In in vitro studies, ginger exhibits promise as an inhibitor of glucosidase and amylase enzyme activity. It beneficially blunted the levels of glucose released from digesting refined carbohydrates such as white rice. (5)

 In a recent pilot trial, ginger showed a significant restorative effect on swallowing ability in elderly populations.(6) Ginger tablets were administered at one and three percent strength to elderly populations. Both strengths assisted the production of Substance P, a component of saliva which helps assist the swallowing function. Increasing Substance P restored swallowing ability to a level comparable to healthy 20-year-old controls. (6)

 In preclinical trials, substantial improvements in intestinal function were found following administration of a 0.5 % solution of ginger administered to rats for 8 weeks.

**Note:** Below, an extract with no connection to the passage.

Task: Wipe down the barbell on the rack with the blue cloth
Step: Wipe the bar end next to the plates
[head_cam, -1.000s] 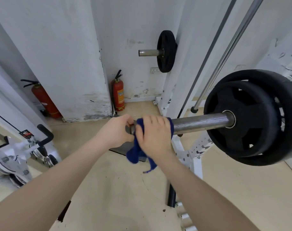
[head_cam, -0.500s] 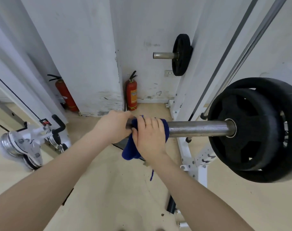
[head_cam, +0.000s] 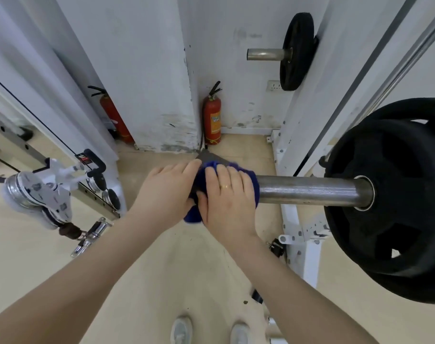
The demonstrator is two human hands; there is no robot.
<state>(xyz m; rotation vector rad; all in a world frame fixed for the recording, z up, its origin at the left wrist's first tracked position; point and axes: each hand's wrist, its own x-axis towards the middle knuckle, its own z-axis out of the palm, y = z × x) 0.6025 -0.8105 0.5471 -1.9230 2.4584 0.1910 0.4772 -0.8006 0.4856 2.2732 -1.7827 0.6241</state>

It increased the gastrointestinal brush-border membrane fluidity by lowering the membrane’s cholesterol to phospholipid ratio. This ultimately resulted in improvements in microvilli length and area, effectively increasing the absorptive surface of the small intestines. (7)

A recent meta-analysis of ginger and metabolic effects showed ginger significantly lowers triglycerides and fasting blood glucose levels compared to controls, P < 0.05. (8)

Overall, there is high-quality evidence that ginger has a beneficial effect on triglycerides, blood sugar levels and promising evidence of its ability to help improve swallowing function in the elderly. There is also preliminary evidence of an ability to increase the secretion of a plethora of digestive enzymes, improve gastrointestinal transit times, and facilitate blood sugar normalisation by inhibiting simple carbohydrates and absorption.


  1. Platel K, Srinivasan K. Digestive stimulant action of spices: a myth or reality?. Indian Journal of Medical Research. 2004 May 1;119(5):167.
  2. Lohsiriwat S, Rukkiat M, Chaikomin R, Leelakusolvong S. Effect of ginger on lower oesophagal sphincter pressure. Medical Journal of the Medical Association of Thailand. 2010 Mar 1;93(3):366
  3. Platel K, Srinivasan K. Influence of dietary spices or their active principles on digestive enzymes of small intestinal mucosa in rats. International journal of food sciences and nutrition. 1996 Jan 1; 47(1):55-9.
  4. Ramakrishna Rao R, Platel K, Srinivasan K. In vitro influence of spices and spice-active principles on digestive enzymes of rat pancreas and small intestine. Molecular Nutrition & Food Research. 2003 Dec 1;47(6):408-12.
  5.  Abeysekera WK, Chandrasekera A, Liyanage PK. Amylase and glucosidase enzyme inhibitory activity of ginger (Zingiber officinale Roscoe) an in vitro study
  6. Abe N, Hirata A, Funato H, Nakai M, Iizuka M, Yagi Y, Shiraishi H, Jobu K, Yokota J, Moriyama H, Ukeda H. Swallowing Function Improvement Effect of Ginger (Zingiber officinale). Food Science and Technology Research. 2015;21(5):705-14.
  7. Prakash UN, Srinivasan K. Beneficial influence of dietary spices on the ultrastructure and fluidity of the intestinal brush border in rats. British journal of nutrition. 2010 Jul;104 (1):31-9.
  8. Jafarnejad S, Keshavarz SA, Mahbubi S, Saremi S, Arab A, Abbasi S, Djafarian K. Effect of ginger (Zingiber officinale) on blood glucose and lipid concentrations in diabetic and hyperlipidemic subjects: A meta-analysis of randomized controlled trials. Journal of Functional Foods. 2017 Feb 28;29:127-34.